Prosesi ini diikuti oleh para permas atau ibu-ibu yang sudah disucikan. Selain ibu-ibu, para pemangku pura setempat juga ikut mengelingi areal Pura. Setelah prosesi ini selesai dilanjutkan dengan upacara Ngombak. Pada upacara ini para wanita yang berjumlah 46 orang, serta laki-laki atau sameton parekan yang juga sudah disucikan berjumlah 309 orang melakukan upacara Ngombak (melakukann gerakan seperti ombak).
Upacara ini dilakukan dengan cara berpegangan tangan satu sama lainnya, kemudian bergerak laksana ombak. Setelah usai upacara ini, para laki dan wanita tersebut langsung mengambil sampian (rangkaian janur untuk sesajen) dan saling pukul serta lempar atau perang dengan sampian satu sama lainnya.

Tradisi Mekotek
Perayaan mekotek ini dulunya menggunakan tombak dari besi, yang memberikan semangat pasukan ke atau dari medan perang, namun seiring perubahan waktu dan untuk menghindari peserta terluka, maka tombak diganti dengan tongkat dari pulet yang sudah dikuliti yang panjangnya sekitar 2 – 3.5 meter. Perayaan di Hari raya Kuningan, peserta berpakaian pakaian adat madya, berkumpul di Pura Dalem Munggu, hampir seluruh warga yang terdiri 15 banjar dari umur 12 – 60 tahun ikut merayakannya. Kemudian tongkat kayu diadu sehingga menimbulkan bunyi “tek tek” di kimpulkan sehingga membentuk sebuah kerucut/ piramid, bagi yang punya nyali ataupun yang mungkin punya kaul naik kepuncuk kumpulan tongkat kayu dan berdiri diatasnya seperti komando yang memberikan semangat bagi pasukannya.

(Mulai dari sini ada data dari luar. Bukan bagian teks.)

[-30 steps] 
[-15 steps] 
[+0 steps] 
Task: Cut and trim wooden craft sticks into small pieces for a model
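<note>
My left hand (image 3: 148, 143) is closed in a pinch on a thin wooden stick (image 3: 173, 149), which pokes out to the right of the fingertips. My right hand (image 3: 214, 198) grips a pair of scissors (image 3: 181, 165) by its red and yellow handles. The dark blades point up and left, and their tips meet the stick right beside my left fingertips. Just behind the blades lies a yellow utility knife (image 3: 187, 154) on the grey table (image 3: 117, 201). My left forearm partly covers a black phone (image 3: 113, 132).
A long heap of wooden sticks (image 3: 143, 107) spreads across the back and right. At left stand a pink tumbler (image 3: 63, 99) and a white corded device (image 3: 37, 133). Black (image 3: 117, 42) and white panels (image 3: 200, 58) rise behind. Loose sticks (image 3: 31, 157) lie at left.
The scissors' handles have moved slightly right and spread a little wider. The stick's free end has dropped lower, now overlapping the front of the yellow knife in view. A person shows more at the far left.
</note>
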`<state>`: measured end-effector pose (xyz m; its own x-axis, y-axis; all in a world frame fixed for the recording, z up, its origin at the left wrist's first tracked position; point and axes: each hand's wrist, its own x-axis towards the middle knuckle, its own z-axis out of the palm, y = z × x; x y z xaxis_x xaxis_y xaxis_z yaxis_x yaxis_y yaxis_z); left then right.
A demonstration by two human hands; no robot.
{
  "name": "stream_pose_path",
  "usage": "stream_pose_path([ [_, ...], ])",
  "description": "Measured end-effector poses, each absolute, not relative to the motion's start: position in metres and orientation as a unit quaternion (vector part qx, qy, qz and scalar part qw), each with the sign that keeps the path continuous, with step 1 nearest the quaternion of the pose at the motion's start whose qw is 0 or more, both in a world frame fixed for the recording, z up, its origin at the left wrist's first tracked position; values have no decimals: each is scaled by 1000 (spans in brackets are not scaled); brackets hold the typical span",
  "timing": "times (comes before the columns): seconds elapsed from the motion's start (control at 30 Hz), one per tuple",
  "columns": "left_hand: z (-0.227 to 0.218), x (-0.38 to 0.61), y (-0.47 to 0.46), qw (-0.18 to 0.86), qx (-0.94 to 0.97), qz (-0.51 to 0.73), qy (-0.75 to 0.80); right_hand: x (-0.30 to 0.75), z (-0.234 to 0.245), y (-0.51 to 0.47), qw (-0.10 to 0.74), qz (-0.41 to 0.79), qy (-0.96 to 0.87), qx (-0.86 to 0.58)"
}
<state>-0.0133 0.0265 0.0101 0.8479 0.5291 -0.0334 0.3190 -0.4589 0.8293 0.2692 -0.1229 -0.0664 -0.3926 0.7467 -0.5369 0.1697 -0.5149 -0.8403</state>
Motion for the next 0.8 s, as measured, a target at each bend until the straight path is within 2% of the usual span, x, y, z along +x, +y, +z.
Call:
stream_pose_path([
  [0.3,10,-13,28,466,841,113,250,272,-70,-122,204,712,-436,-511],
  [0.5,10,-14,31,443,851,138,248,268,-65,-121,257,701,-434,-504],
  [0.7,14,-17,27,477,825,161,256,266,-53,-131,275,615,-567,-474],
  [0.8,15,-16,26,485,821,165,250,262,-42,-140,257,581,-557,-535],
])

Hal yang sama juga dilakukan oleh kelompok yang lain, membentuk tongkat seperti kerucut dan nantinya akan dipertemukan antara satu dengan yang lainnya. Komando yang berdiri diatas kumpulan tongkat akan memebri komando layaknya panglima perang dan menabrakanya dengan kelompok lain, dengan diiring sebuah gamelan sehingga memacu semangat peserta upacara. Walupun sedikit membahayakan tepi memang cukup menyenangkan, tidak jarang yang terjatuh tidak bisa sampai puncak, tapi semua gembira, senang, tidak ada amarah, inti lain yang dapat dipetik dari tradisi Grebek Mekotek atau perang kayu, perang tak selalu menyebabkan permusuhan dan korban jiwa. Keunikan tradisi sering dijadikan tontonan wisata oleh wisaman yang kebetulan liburan di Bali.